[Stored data]

****************************************

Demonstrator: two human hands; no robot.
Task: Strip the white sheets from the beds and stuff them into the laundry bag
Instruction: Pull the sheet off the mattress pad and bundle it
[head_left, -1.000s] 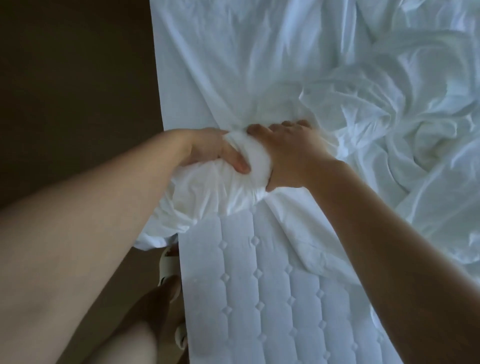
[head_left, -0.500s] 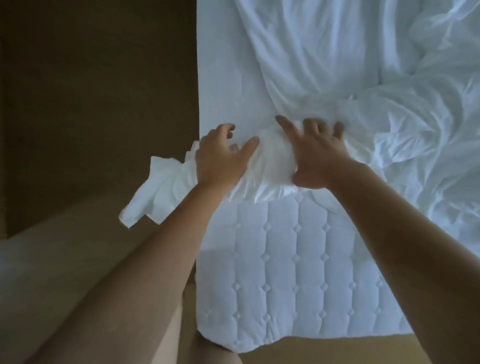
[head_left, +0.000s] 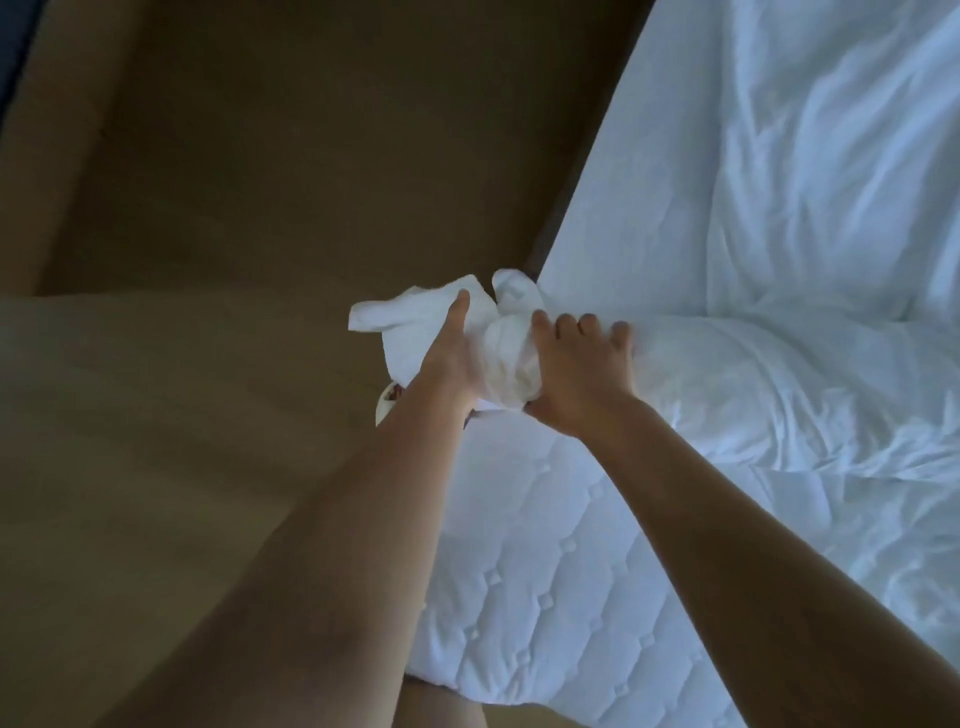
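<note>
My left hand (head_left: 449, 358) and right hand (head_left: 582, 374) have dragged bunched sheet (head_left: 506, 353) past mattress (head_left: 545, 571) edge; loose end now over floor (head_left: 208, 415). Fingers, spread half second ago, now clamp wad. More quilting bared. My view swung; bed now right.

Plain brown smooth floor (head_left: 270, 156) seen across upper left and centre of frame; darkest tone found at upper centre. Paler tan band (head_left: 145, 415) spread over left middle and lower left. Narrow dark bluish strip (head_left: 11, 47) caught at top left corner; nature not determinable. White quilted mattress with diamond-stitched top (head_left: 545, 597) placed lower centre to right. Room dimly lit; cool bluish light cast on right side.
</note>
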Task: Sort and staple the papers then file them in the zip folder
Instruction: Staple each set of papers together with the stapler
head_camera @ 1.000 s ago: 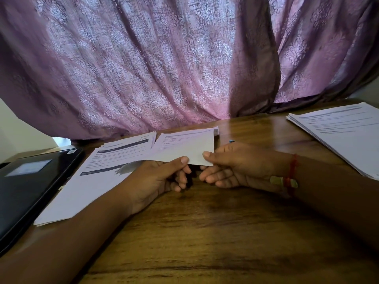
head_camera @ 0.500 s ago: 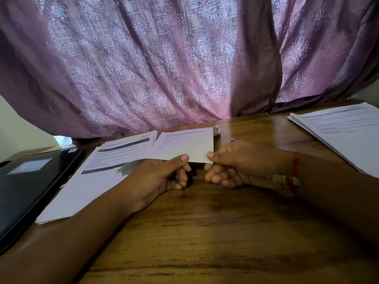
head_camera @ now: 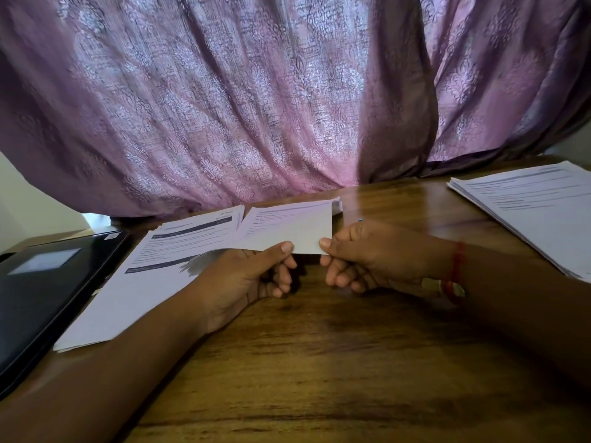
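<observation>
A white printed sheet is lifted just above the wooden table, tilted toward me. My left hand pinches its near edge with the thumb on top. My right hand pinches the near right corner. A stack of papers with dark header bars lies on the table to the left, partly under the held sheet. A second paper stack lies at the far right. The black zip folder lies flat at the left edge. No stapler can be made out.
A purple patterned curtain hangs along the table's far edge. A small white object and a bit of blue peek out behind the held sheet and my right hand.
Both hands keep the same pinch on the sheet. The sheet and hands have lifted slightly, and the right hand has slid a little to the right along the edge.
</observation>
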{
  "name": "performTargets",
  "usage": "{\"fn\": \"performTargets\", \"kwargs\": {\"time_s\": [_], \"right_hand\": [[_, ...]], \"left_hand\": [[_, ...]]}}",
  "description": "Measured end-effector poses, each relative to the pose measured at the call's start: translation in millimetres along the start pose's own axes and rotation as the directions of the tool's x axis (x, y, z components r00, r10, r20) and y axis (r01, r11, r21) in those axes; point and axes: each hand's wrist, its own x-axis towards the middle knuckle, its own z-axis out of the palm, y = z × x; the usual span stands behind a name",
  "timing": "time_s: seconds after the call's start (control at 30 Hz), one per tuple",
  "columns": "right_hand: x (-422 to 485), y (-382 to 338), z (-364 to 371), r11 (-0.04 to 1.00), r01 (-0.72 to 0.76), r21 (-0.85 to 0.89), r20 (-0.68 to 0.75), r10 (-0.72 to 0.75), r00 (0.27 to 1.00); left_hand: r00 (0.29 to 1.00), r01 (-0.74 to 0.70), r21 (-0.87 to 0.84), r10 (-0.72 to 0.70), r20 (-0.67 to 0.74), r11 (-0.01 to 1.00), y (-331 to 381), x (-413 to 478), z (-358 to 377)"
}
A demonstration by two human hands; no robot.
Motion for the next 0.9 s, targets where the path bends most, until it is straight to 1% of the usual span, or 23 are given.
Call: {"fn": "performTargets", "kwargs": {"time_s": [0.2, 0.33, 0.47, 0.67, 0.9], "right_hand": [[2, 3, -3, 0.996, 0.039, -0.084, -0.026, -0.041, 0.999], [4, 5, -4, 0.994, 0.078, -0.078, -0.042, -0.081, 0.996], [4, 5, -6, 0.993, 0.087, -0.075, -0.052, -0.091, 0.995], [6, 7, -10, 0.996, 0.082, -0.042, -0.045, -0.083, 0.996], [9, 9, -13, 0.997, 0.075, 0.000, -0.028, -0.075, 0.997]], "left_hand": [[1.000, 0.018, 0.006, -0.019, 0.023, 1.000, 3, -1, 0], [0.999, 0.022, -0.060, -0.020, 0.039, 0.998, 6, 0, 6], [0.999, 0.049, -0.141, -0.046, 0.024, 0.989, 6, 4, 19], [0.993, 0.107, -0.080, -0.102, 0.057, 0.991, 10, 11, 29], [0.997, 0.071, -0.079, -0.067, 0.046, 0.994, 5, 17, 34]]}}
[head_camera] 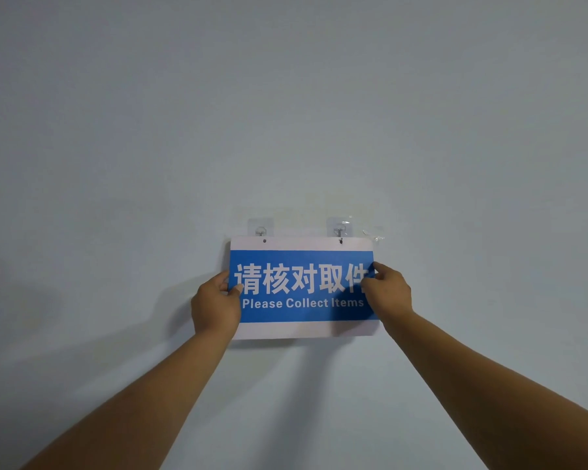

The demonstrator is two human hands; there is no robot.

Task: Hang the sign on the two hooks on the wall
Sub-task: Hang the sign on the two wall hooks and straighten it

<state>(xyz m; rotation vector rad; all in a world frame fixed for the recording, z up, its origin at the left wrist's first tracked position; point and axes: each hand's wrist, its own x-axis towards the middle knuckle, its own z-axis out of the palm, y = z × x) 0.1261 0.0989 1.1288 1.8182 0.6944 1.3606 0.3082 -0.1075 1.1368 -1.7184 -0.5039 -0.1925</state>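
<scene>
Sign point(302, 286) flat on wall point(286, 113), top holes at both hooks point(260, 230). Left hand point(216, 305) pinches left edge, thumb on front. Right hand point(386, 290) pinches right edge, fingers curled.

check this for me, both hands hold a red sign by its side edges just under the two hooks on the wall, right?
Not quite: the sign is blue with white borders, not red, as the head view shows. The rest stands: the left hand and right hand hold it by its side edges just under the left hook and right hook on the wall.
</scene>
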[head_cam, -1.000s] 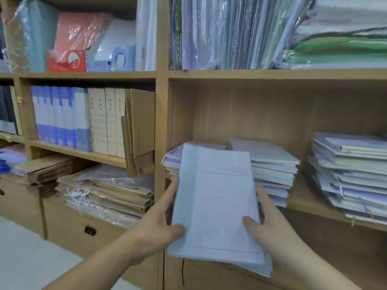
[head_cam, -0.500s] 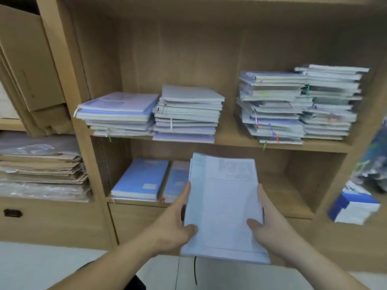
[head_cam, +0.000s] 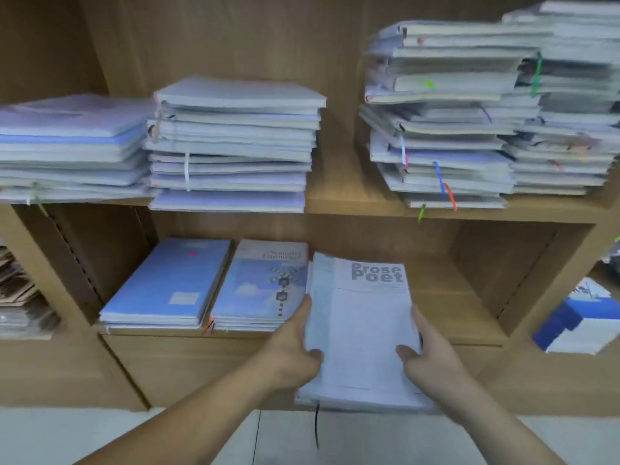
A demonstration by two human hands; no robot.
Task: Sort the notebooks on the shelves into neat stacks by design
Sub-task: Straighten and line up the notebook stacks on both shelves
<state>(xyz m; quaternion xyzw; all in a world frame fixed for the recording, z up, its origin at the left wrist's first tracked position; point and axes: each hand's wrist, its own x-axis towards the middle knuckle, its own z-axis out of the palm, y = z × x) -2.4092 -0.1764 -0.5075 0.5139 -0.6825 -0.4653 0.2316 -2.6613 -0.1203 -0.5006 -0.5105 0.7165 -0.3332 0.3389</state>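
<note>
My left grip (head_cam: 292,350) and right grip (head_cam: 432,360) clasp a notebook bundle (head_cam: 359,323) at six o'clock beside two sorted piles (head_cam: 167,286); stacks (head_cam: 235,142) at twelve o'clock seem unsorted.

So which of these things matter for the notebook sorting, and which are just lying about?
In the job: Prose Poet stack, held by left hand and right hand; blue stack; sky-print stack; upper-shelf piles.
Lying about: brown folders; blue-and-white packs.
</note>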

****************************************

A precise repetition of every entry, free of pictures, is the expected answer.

| Solution for this task |
Demonstrator: two human hands; no robot.
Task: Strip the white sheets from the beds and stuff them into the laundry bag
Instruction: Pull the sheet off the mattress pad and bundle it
[head_left, -1.000s] 
[head_left, -0.500s] 
[head_left, +0.000s] 
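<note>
My left hand (head_left: 449, 358) and right hand (head_left: 582, 374) have dragged bunched sheet (head_left: 506, 353) past mattress (head_left: 545, 571) edge; loose end now over floor (head_left: 208, 415). Fingers, spread half second ago, now clamp wad. More quilting bared. My view swung; bed now right.

Plain brown smooth floor (head_left: 270, 156) seen across upper left and centre of frame; darkest tone found at upper centre. Paler tan band (head_left: 145, 415) spread over left middle and lower left. Narrow dark bluish strip (head_left: 11, 47) caught at top left corner; nature not determinable. White quilted mattress with diamond-stitched top (head_left: 545, 597) placed lower centre to right. Room dimly lit; cool bluish light cast on right side.
</note>
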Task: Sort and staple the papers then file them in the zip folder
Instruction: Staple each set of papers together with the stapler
head_camera @ 1.000 s ago: 
head_camera @ 0.500 s ago: 
head_camera @ now: 
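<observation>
A white printed sheet is lifted just above the wooden table, tilted toward me. My left hand pinches its near edge with the thumb on top. My right hand pinches the near right corner. A stack of papers with dark header bars lies on the table to the left, partly under the held sheet. A second paper stack lies at the far right. The black zip folder lies flat at the left edge. No stapler can be made out.
A purple patterned curtain hangs along the table's far edge. A small white object and a bit of blue peek out behind the held sheet and my right hand.
Both hands keep the same pinch on the sheet. The sheet and hands have lifted slightly, and the right hand has slid a little to the right along the edge.
</observation>
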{
  "name": "performTargets",
  "usage": "{\"fn\": \"performTargets\", \"kwargs\": {\"time_s\": [_], \"right_hand\": [[_, ...]], \"left_hand\": [[_, ...]]}}",
  "description": "Measured end-effector poses, each relative to the pose measured at the call's start: translation in millimetres along the start pose's own axes and rotation as the directions of the tool's x axis (x, y, z components r00, r10, r20) and y axis (r01, r11, r21) in those axes; point and axes: each hand's wrist, its own x-axis towards the middle knuckle, its own z-axis out of the palm, y = z × x; the usual span stands behind a name",
  "timing": "time_s: seconds after the call's start (control at 30 Hz), one per tuple",
  "columns": "right_hand: x (-422 to 485), y (-382 to 338), z (-364 to 371), r11 (-0.04 to 1.00), r01 (-0.72 to 0.76), r21 (-0.85 to 0.89), r20 (-0.68 to 0.75), r10 (-0.72 to 0.75), r00 (0.27 to 1.00); left_hand: r00 (0.29 to 1.00), r01 (-0.74 to 0.70), r21 (-0.87 to 0.84), r10 (-0.72 to 0.70), r20 (-0.67 to 0.74), r11 (-0.01 to 1.00), y (-331 to 381), x (-413 to 478), z (-358 to 377)"
}
A demonstration by two human hands; no robot.
Motion for the next 0.9 s, targets where the path bends most, until it is straight to 1% of the usual span, or 23 are given.
Call: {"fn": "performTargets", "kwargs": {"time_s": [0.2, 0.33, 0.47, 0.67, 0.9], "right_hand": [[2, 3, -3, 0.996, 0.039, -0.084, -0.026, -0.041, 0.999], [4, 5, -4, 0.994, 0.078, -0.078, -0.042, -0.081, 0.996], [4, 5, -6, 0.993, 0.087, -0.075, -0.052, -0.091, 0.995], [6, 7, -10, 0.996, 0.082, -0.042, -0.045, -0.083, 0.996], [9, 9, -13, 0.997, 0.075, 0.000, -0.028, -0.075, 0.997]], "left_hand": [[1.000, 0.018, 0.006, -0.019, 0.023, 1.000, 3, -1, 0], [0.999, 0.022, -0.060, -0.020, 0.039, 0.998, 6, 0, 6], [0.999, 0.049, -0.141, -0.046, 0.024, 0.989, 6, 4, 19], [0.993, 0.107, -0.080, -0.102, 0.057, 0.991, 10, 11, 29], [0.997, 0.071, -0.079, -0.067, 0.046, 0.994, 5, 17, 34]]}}
[head_camera] 

The demonstrator is two human hands; there is no robot.

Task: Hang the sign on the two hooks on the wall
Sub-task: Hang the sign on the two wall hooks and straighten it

<state>(xyz m; rotation vector rad; all in a world frame fixed for the recording, z up, its origin at the left wrist's first tracked position; point and axes: each hand's wrist, its own x-axis towards the middle knuckle, its own z-axis out of the palm, y = z × x) 0.1261 0.0989 1.1288 1.8182 0.6944 1.3606 0.3082 -0.1075 1.1368 -1.7184 -0.5039 -0.1925</state>
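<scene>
Sign point(302, 286) flat on wall point(286, 113), top holes at both hooks point(260, 230). Left hand point(216, 305) pinches left edge, thumb on front. Right hand point(386, 290) pinches right edge, fingers curled.

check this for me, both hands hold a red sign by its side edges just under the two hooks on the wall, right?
Not quite: the sign is blue with white borders, not red, as the head view shows. The rest stands: the left hand and right hand hold it by its side edges just under the left hook and right hook on the wall.
</scene>
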[head_cam, -1.000s] 
[head_cam, -0.500s] 
[head_cam, +0.000s] 
A demonstration by two human hands; no robot.
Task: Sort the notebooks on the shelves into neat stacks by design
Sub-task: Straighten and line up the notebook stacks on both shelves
<state>(xyz m; quaternion xyzw; all in a world frame fixed for the recording, z up, its origin at the left wrist's first tracked position; point and axes: each hand's wrist, its own x-axis towards the middle knuckle, its own z-axis out of the palm, y = z × x) -2.4092 -0.1764 -0.5075 0.5139 -0.6825 -0.4653 0.2316 -2.6613 -0.1203 -0.5006 -0.5105 0.7165 -0.3332 0.3389</state>
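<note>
My left grip (head_cam: 292,350) and right grip (head_cam: 432,360) clasp a notebook bundle (head_cam: 359,323) at six o'clock beside two sorted piles (head_cam: 167,286); stacks (head_cam: 235,142) at twelve o'clock seem unsorted.

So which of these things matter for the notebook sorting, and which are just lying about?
In the job: Prose Poet stack, held by left hand and right hand; blue stack; sky-print stack; upper-shelf piles.
Lying about: brown folders; blue-and-white packs.
</note>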

No more output is needed.